━━━ EXERCISE DATA

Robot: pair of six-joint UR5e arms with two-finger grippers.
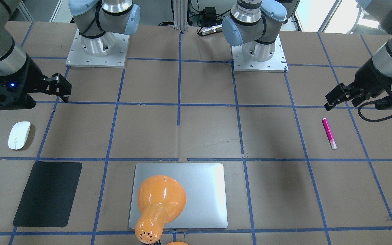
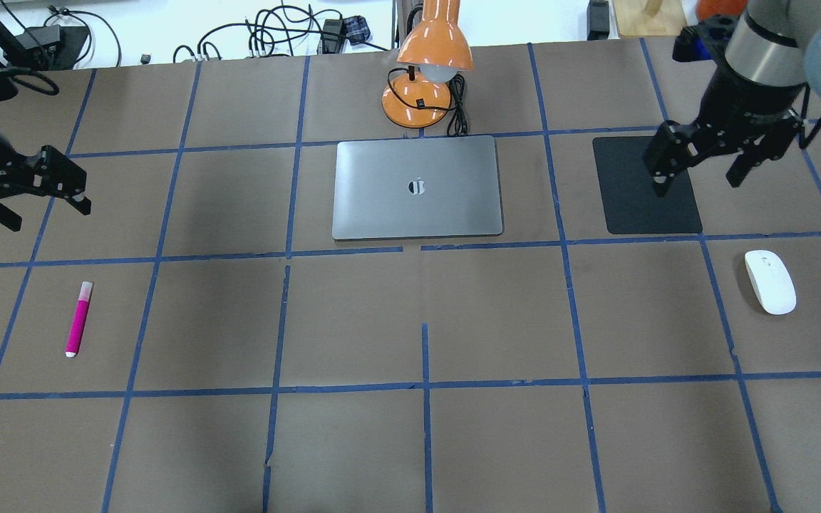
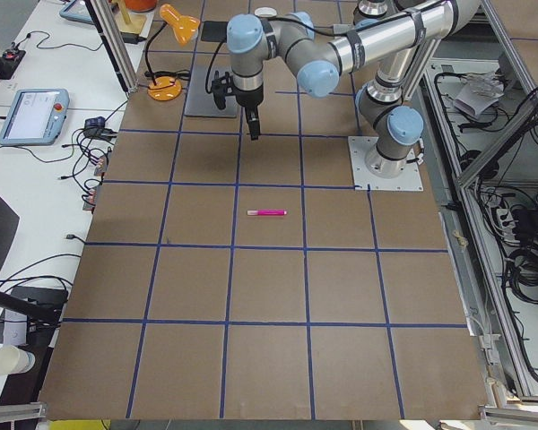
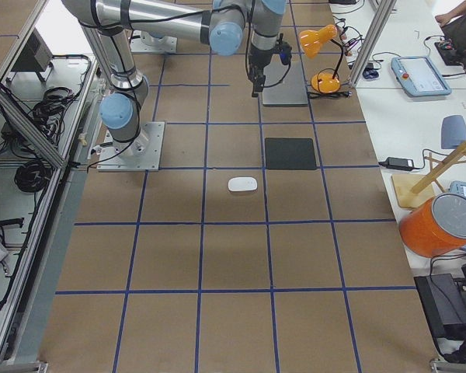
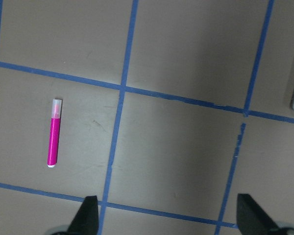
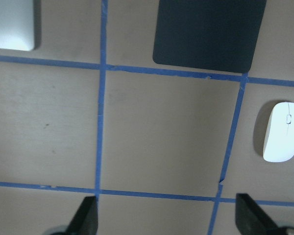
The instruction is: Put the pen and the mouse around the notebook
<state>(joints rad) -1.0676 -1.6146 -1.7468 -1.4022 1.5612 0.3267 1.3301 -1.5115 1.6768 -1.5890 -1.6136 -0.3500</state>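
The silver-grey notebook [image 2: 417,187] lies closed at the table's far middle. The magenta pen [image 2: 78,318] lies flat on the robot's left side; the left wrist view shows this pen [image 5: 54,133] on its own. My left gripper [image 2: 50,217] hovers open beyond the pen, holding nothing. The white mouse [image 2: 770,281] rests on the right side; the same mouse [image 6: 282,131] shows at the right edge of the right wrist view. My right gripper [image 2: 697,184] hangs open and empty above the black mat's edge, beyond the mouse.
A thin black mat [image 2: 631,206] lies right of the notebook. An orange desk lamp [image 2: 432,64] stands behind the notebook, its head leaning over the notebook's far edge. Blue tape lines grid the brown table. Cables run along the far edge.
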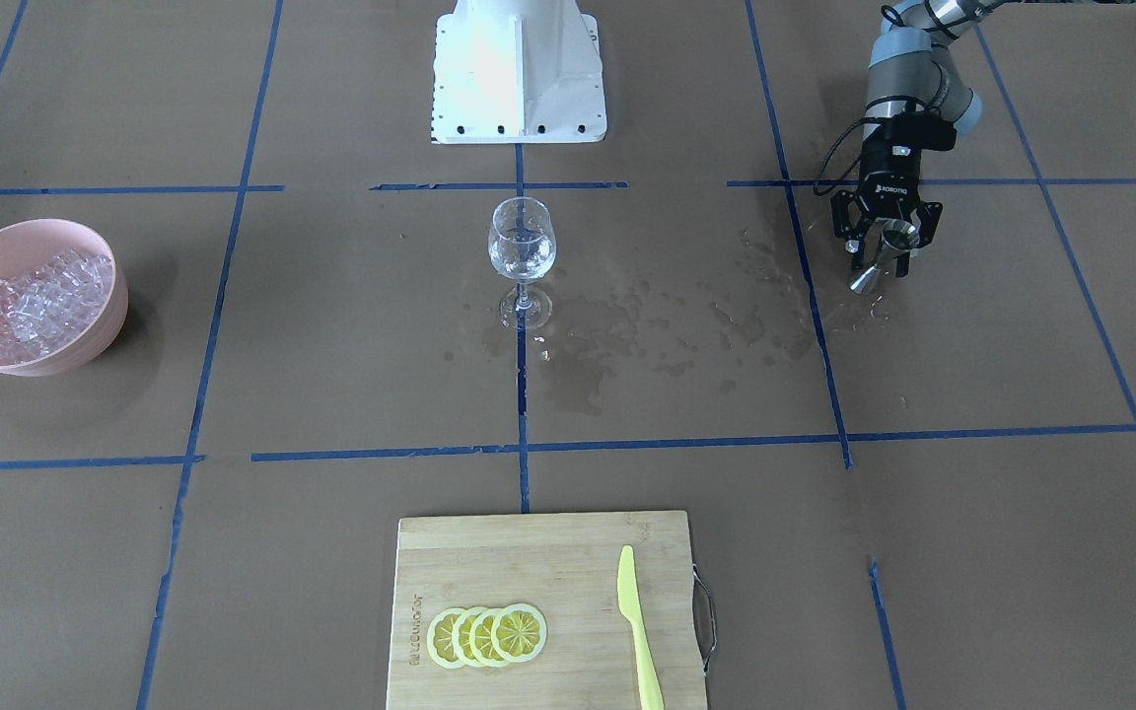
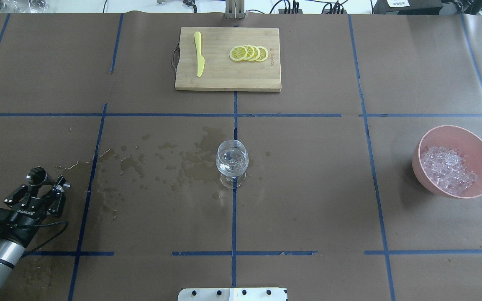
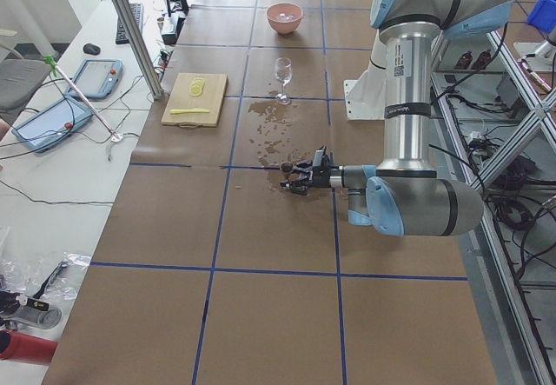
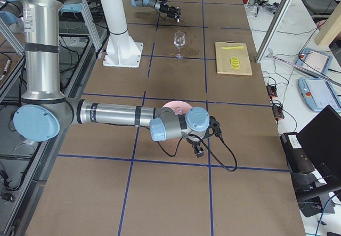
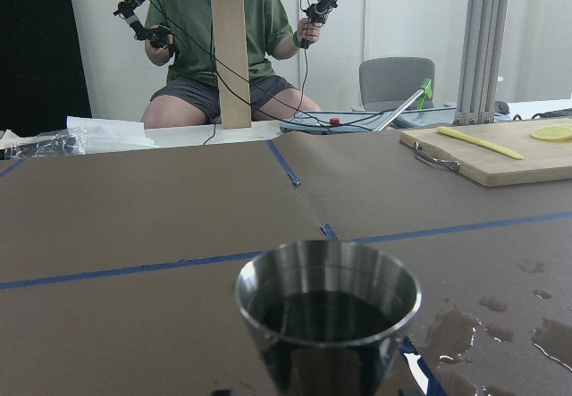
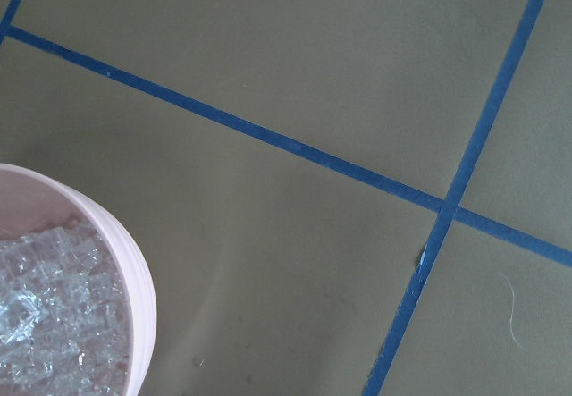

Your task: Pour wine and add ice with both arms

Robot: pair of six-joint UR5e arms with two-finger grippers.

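Observation:
A wine glass (image 1: 522,247) stands mid-table with a little clear wine (image 2: 232,162) in its bowl. My left gripper (image 1: 882,254) lies low at the table's left end, also seen from overhead (image 2: 47,184). Its jaws stand spread, open, around a steel jigger (image 1: 872,268) that fills the bottom of the left wrist view (image 5: 327,311). Ice (image 2: 448,169) is heaped in a pink bowl (image 2: 454,136) at the right end. My right gripper (image 4: 198,149) hangs beside that bowl (image 4: 176,105); I cannot tell if it is open. The right wrist view shows the ice (image 6: 54,324) at lower left.
Wet spill patches (image 2: 182,161) spread between the glass and the jigger. A wooden cutting board (image 2: 224,75) with lemon slices (image 2: 249,53) and a yellow knife (image 2: 199,54) lies at the far edge. The white robot base (image 1: 519,74) stands behind the glass. A seated operator (image 5: 228,47) faces the table.

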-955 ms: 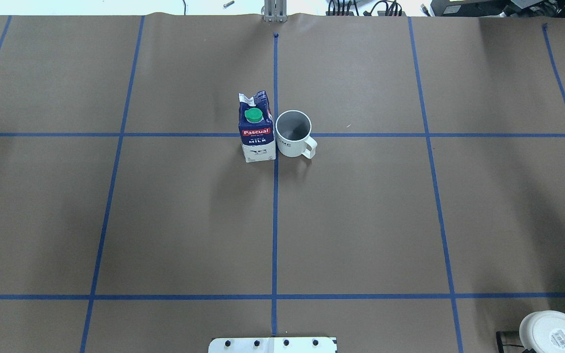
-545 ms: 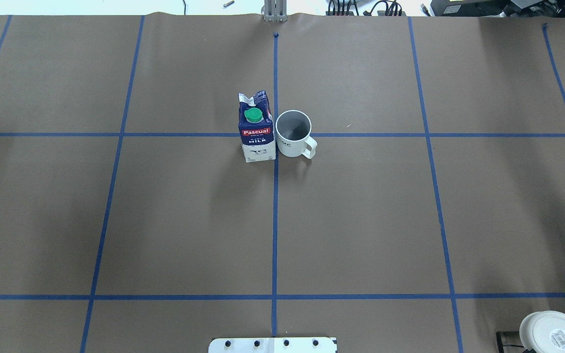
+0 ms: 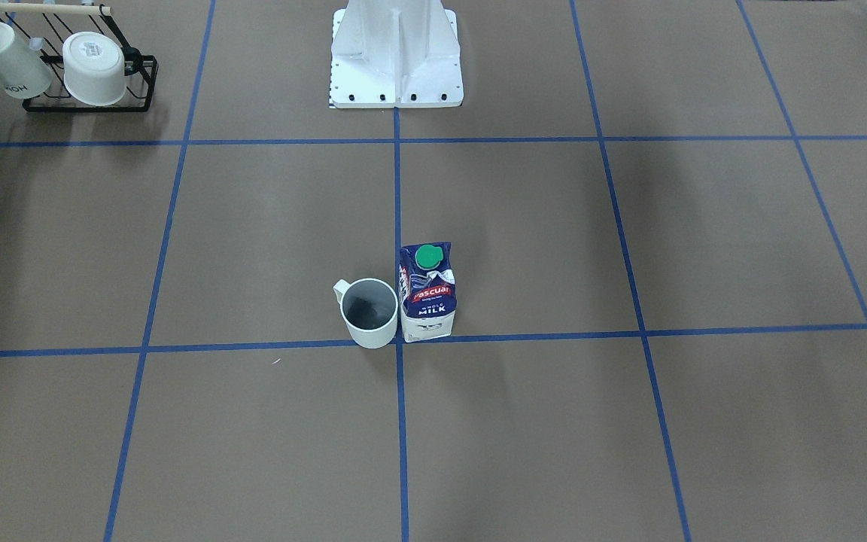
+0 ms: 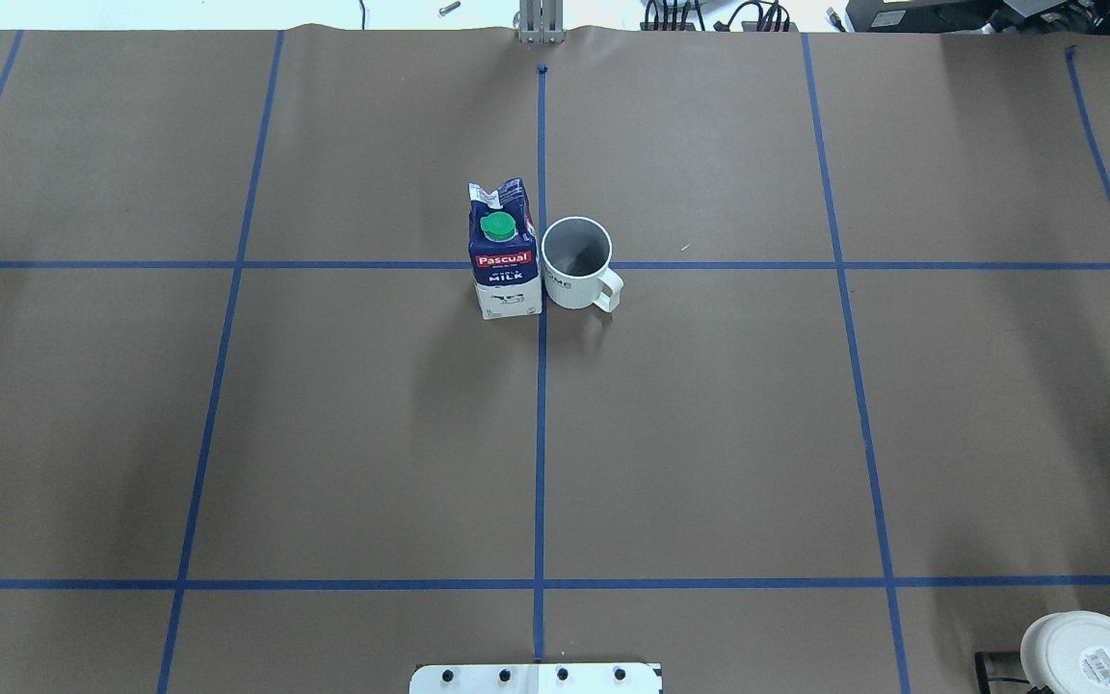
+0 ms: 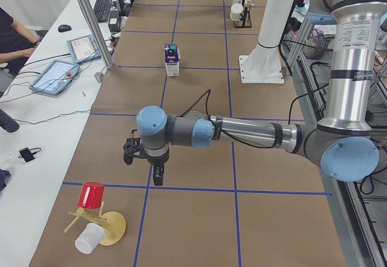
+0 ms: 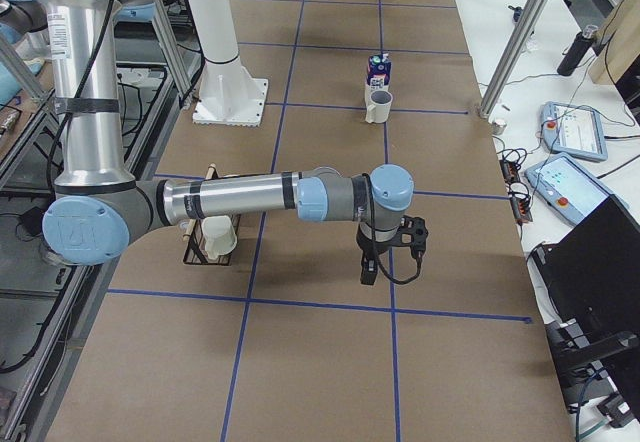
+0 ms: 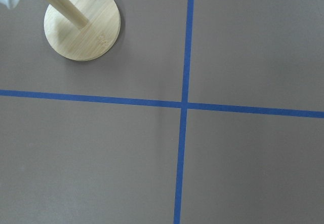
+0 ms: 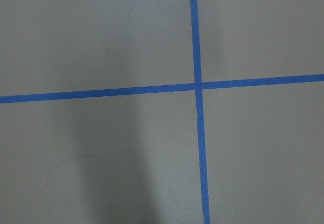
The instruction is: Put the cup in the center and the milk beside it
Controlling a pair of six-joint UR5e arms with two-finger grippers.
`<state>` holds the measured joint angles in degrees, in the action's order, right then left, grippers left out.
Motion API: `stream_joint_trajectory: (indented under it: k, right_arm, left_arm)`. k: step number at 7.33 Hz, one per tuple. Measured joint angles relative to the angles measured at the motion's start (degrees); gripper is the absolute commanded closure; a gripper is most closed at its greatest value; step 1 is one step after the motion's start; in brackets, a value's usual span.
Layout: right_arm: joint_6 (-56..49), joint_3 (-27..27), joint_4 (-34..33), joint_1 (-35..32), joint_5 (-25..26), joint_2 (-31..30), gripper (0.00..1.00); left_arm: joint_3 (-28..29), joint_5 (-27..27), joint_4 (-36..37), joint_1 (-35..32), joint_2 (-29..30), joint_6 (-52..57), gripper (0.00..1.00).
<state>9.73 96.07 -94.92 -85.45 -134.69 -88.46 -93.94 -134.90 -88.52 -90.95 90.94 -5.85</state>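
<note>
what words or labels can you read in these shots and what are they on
"Pascual": red band on the milk carton.
"MILK": white letters below that band.
"OME", perhaps: faint grey print on the cup.
Sticker on the upturned white cup: too small to read.
Lettering on the racked mug: blurred.

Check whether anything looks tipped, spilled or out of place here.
Nothing stands out. The white mug with the grey inside and the tall blue-and-white milk carton both stand upright, side by side, on the brown-papered table; no spill shows.
</note>
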Motion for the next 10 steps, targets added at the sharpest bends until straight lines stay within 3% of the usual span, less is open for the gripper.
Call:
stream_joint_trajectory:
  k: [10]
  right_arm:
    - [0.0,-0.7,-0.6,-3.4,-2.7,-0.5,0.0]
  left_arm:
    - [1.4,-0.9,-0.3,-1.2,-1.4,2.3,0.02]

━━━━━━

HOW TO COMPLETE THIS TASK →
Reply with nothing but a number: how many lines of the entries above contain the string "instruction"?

YOUR SOLUTION →
2